Friday, January 9, 2015

Story of a Comfort Woman

In my freshmen Academic English class, the students were to conduct an interview and get a story from a time before they were born. They were to listen to detail and relate that detail in a narrative structure. Here is a particularly sad but descriptive story of a comfort woman from the Japanese colonial period of Korea, written by Lee Kang Hee and printed here by his permission. Thank you, Kang Hee.

Sad Story in the Era under the Japanese Colonial

            When I was a high school student, I visited ‘The Sharing House’ to participate in an assembly. The assembly was held every Wednesday in front of the Japanese embassy in Korea to get an apology from the Japanese administration for a lot of elderly women who were sacrificed as comfort girls in the period of Japanese imperialism. After that assembly, I had the chance to meet one of the victims named Lee Oak Sun and interviewed her.

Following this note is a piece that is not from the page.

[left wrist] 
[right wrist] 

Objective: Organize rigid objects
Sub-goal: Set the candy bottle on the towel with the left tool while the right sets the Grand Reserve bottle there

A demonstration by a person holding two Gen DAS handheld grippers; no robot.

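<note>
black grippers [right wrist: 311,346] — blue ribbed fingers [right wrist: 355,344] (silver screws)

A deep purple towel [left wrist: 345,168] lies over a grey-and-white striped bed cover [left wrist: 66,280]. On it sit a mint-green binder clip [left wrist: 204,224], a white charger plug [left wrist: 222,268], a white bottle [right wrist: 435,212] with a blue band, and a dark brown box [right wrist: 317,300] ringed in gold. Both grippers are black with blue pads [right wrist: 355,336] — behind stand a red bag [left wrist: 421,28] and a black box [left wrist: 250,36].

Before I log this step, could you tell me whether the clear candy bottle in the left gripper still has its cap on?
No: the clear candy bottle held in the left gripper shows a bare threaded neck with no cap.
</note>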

            I politely and carefully asked her to describe some experiences about the Japanese military’s sexual slavery. “You guys could not imagine how terrible those experiences were,” she said, starting her story. About seventy years ago, she was fourteen years old. When her parents went out for farming, two Japanese policemen came into her house and took her somewhere, saying that she had to go because of problems concerning her parents. At first, she resisted. However, the two men hit her head with long guns so she could not help but go with them. A scar from that day is still on the back side of her head, she said.

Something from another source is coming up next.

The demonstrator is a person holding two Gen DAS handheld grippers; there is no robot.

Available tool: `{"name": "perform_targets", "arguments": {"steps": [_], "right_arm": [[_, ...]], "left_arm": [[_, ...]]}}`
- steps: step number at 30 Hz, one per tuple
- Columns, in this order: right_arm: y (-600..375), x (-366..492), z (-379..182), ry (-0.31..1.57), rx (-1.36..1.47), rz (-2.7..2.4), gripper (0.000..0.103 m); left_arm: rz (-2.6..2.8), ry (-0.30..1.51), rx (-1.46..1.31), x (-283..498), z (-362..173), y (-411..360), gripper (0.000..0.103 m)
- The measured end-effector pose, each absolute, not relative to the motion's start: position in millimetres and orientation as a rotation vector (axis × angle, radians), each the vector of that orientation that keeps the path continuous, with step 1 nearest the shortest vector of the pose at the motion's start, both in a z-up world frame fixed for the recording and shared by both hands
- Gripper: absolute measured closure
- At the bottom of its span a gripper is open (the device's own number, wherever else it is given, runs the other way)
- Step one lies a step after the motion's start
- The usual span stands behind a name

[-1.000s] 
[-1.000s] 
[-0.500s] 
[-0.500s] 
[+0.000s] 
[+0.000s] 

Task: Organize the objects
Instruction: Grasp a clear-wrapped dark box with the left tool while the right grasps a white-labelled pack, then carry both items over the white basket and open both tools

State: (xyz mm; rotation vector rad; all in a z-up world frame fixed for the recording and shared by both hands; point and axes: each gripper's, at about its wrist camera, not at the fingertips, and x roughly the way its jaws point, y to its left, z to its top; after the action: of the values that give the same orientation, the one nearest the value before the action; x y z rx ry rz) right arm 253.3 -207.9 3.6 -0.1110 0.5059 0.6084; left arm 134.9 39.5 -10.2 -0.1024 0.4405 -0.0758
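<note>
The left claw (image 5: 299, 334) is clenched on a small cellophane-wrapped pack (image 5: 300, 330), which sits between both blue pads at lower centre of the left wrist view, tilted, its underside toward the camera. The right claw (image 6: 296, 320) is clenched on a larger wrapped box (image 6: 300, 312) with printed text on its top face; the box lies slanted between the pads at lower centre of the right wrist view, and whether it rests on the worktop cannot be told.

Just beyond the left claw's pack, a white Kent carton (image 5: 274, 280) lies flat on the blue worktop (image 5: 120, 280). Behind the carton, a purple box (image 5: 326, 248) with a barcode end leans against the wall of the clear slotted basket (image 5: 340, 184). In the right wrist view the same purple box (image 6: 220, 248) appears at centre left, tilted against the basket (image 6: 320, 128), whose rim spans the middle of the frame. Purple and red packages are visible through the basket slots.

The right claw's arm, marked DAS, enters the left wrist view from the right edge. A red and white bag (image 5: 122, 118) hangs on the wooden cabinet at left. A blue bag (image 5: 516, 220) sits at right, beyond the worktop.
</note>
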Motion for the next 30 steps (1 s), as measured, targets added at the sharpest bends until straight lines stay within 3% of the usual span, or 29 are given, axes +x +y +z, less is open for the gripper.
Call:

The old woman then described the next days after she had been taken. She arrived at a Japanese base in China and there were a number of other girls of a similar age to her. She said that she had been made to do chores on her first day, but was directly taken to a Japanese general and raped on the second day. After that terrible night, she started doing the same kind of work every day and night. Sometimes she was forced to have sex with over thirty Japanese soldiers a day. One day, when another woman refused to work, the soldiers struck her and threatened her with knives. One of the most brutal punishments was to throw the naked girls at boards with many needles, she said. The floor of the room was red with blood.

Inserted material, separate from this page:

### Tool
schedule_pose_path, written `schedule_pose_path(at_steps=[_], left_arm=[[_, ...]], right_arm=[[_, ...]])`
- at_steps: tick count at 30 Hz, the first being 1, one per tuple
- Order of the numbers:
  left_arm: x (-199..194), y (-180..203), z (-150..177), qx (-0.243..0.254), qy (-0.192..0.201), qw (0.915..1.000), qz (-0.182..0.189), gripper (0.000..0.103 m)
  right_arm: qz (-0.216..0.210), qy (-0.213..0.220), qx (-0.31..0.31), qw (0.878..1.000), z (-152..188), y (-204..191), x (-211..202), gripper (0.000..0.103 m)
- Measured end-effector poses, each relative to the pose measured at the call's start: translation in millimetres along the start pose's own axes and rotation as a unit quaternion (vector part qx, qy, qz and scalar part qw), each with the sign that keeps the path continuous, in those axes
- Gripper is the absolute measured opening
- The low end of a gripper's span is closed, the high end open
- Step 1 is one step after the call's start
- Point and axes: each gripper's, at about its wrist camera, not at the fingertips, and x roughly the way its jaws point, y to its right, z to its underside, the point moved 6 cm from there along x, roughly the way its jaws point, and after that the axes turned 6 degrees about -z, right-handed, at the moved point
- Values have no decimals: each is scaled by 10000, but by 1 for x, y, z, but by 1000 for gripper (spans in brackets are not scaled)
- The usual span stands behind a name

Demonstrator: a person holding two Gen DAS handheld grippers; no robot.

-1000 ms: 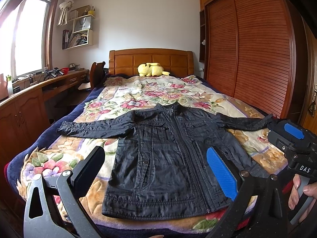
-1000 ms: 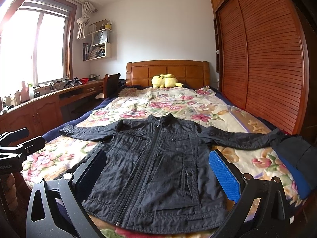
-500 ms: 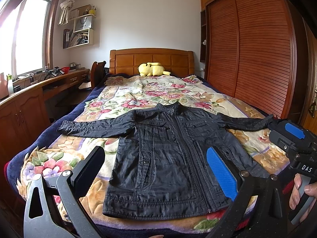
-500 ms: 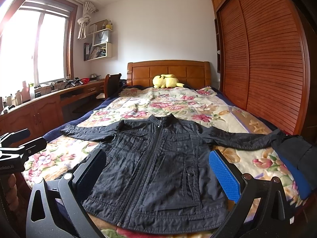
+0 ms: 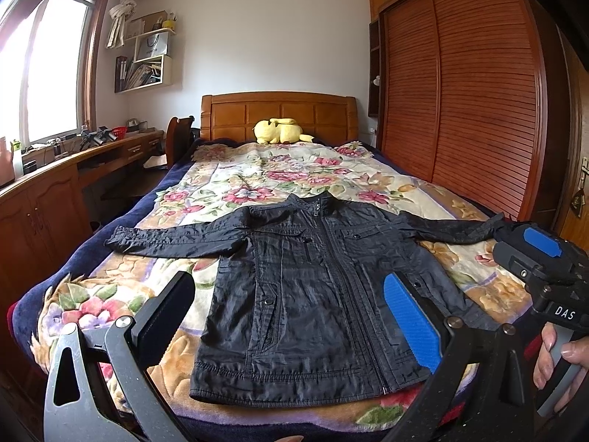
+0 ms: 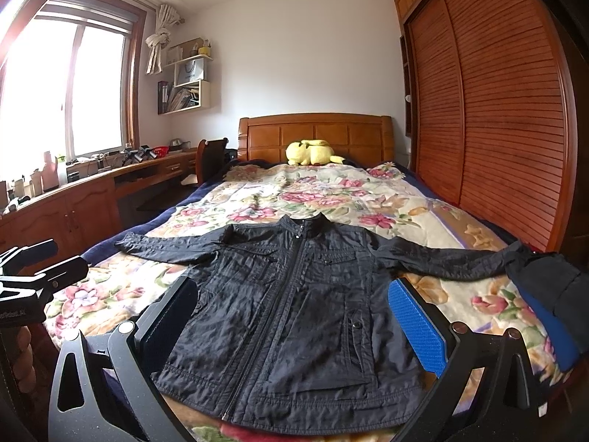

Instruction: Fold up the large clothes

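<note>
**Both grippers wide open over a flat black jacket**

Nearest the lens, the left gripper (image 5: 291, 316) hangs above the foot of the bed, jaws spread wide, nothing between its black pad and its blue ribbed pad. Same story on the other side: the right gripper (image 6: 294, 320) is splayed fully open and holds nothing. In the left wrist view it shows at the right edge, a bare hand (image 5: 563, 361) wrapped around its grey trigger.

Under both tools lies the black zip-front jacket with snap pockets (image 5: 313, 294), front side up, zipped, hem toward the cameras and collar pointing at the headboard. Both sleeves stretch straight out sideways, one reaching the dark blue edge on the window side, the other running toward the wardrobe side. Neither gripper touches it.

The jacket rests on the floral quilted bedspread (image 6: 324, 199) with pink blooms on cream. Farther back, a yellow plush toy (image 6: 313, 153) sits against the wooden panelled headboard (image 5: 279, 112). Right of the bed stands the slatted wooden wardrobe (image 6: 493, 118); left, a long wooden desk (image 5: 73, 162) under the window.
</note>
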Motion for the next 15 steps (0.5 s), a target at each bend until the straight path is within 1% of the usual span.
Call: schedule_pose_path(at_steps=[9,15], left_arm=[[-3,2,-1,-6,-15,10000,-16,103],[3,0,0,-26,-66,10000,-53,103]], right_arm=[[-11,-11,1,10000,1,0,3,103],[-12,-39,2,10000,2,-1,4,103]])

            In 1945, when Japan started to be defeated in the Second World War, Ms. Lee said there had been even crueler mistreatments towards the women. Even when one of them said she was hungry, the soldiers killed another woman and made soup from her and fed the remaining women. Additionally when Ms. Lee’s friend caught a sexually transmitted disease from numerous rapes, a soldier brought a heated stick and pierced her womb, saying it was to prevent contagion. Then the day came when Japan was defeated and the sexual slavery had to be concealed. She said they had not had a single thought to let the women go from the beginning. They put tattoos of children doodling on the women’s skin and killed them. That night, the corpses were thrown away and she pretended to be dead. A passing Chinese person found her and nursed her until she had recovered enough to be moved, she said.

            Several days after she was rescued and the war had ended, she came to Korea to meet her family. She said there had been nobody in her house. She sat there and cried. All that remained to her was just an empty heart, an empty house, and tattoos all over her skin. She could not marry because there was the social stigma on people like herself who had had sexual relations outside of marriage. Besides, the Japanese administration had covered up the existence of military sexual slavery so what could she prove, she said. The Japanese administration had deleted the facts from their school textbooks and sometimes even said the women had worked voluntarily receiving money. The grandma said, “I cannot forgive Japan.” 

            Today’s Japanese administration is run by descendants of war criminals from the Second World War who were released because of China’s communization. She hopes that the Japanese administration still run by the war criminals will one day give reward and apology to their victims. Most importantly, she wants facts about previous Japanese evil deed to be known and remembered by everyone all over the world.